It began a tentatively, a little like re-igniting an old romance after drifting apart. Rioja was one of my first (vinous) loves, so there was an element of familiarity that made access easier.
When I was a student, Civil Service Wine & Spirit Store (now defunct) imported Marquis de Romerol. The 1959 vintage – fifteen years old at the time – was the current stock on hand and it sold for the princely sum of R1-08 (just a little less than a Nederburg Cabernet). It was hard not to fall in love. About ten years later I secured the agency for Marques de Riscal, pioneers in the region and pretty much founders of the appellation in the aftermath of the late 19th century catastrophes which almost wiped out the French wine industry.
I was struck by how dedicated they were to wine quality (in the most modern sense of the word) but how old-fashioned they were when it came to commercial relationships. I saw someone hand-bottling 187ml bottles from a cask, and asked why this wasn't done by machine. I was told that they had only one customer who still ordered that size and it didn't make sense to include it in the automatic bottling line. “Why don't you tell them you've discontinued the pack size,” I asked. “It wouldn't be right,” they replied, “they've been ordering it for the last 120 years.”
This pretty much sums up my experience of the wine business in Spain, and which in turn has made getting involved with different producers and different appellations much easier. Three trips in less than a year saw several additions to our wine list. These include Cosme Palacio from Rioja, whose top cuvée won the most coveted award at the Salon des Gourmets I attended last year. We've also included a Rioja selection from Berronia, now a subsidiary of Gonzalez Byass, source of many of Spain's most fabulous aged sherries.
The Ribera del Duero, once home to some of the most admired bacterially-infected wines in the world, is now a treasure trove of tempranillo-based reds which are often softer and a little richer than the wines of Rioja. We didn't intend to have two suppliers from the region – but unable to decide which of the two on my shortlist we preferred, we solved the problem by bringing in both Arroyo and Viña Mayor. No Spanish range today would be be complete without a few examples of Albariño from Galicia, which is what brought us to discover Villarei, with the their single cultivar wines, as well as a fabulous white blend (Altos de Torona Rosal). Once you're that far to the north and west, you may as well add Bierzo to your itinerary – and discover the extraordinary reds made from the Mencia grape, and the Meursault-like whites produced from Godello.

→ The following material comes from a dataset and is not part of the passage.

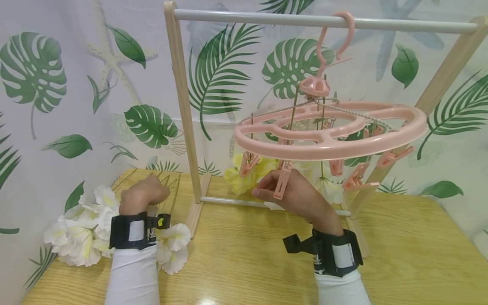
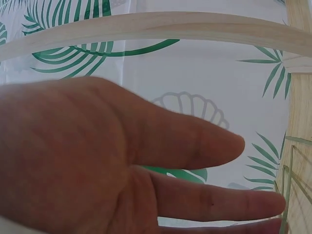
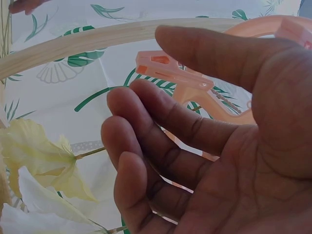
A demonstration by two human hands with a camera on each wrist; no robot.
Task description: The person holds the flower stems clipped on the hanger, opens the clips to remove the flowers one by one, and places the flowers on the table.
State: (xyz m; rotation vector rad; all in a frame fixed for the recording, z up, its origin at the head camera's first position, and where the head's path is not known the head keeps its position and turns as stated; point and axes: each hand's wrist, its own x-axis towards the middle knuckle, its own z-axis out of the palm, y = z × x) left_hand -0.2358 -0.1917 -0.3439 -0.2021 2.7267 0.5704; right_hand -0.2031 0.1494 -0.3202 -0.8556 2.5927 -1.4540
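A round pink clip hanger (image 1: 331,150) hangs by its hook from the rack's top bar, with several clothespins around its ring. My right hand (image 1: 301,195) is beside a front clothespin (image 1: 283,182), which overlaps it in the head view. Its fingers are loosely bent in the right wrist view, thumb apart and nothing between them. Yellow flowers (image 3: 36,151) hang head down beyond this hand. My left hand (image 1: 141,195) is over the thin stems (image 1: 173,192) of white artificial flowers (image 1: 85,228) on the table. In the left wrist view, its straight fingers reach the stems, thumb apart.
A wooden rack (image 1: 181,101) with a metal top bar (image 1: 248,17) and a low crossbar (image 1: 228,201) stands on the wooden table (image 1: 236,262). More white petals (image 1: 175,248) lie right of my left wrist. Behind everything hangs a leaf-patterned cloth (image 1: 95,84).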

Finally, any true romance with the wines of Spain would be incomplete without an intimate knowledge of Sherry – one of the oldest appellations of the modern world. Gonzalez Byass – best known for its Tio Pepe brand – is home to single cask bottlings of great Finos, tiny releases which are never fined and never filtered, as well as a range of aged Amontillados, Olorosos, Pedro Ximenez and Palo Cortados.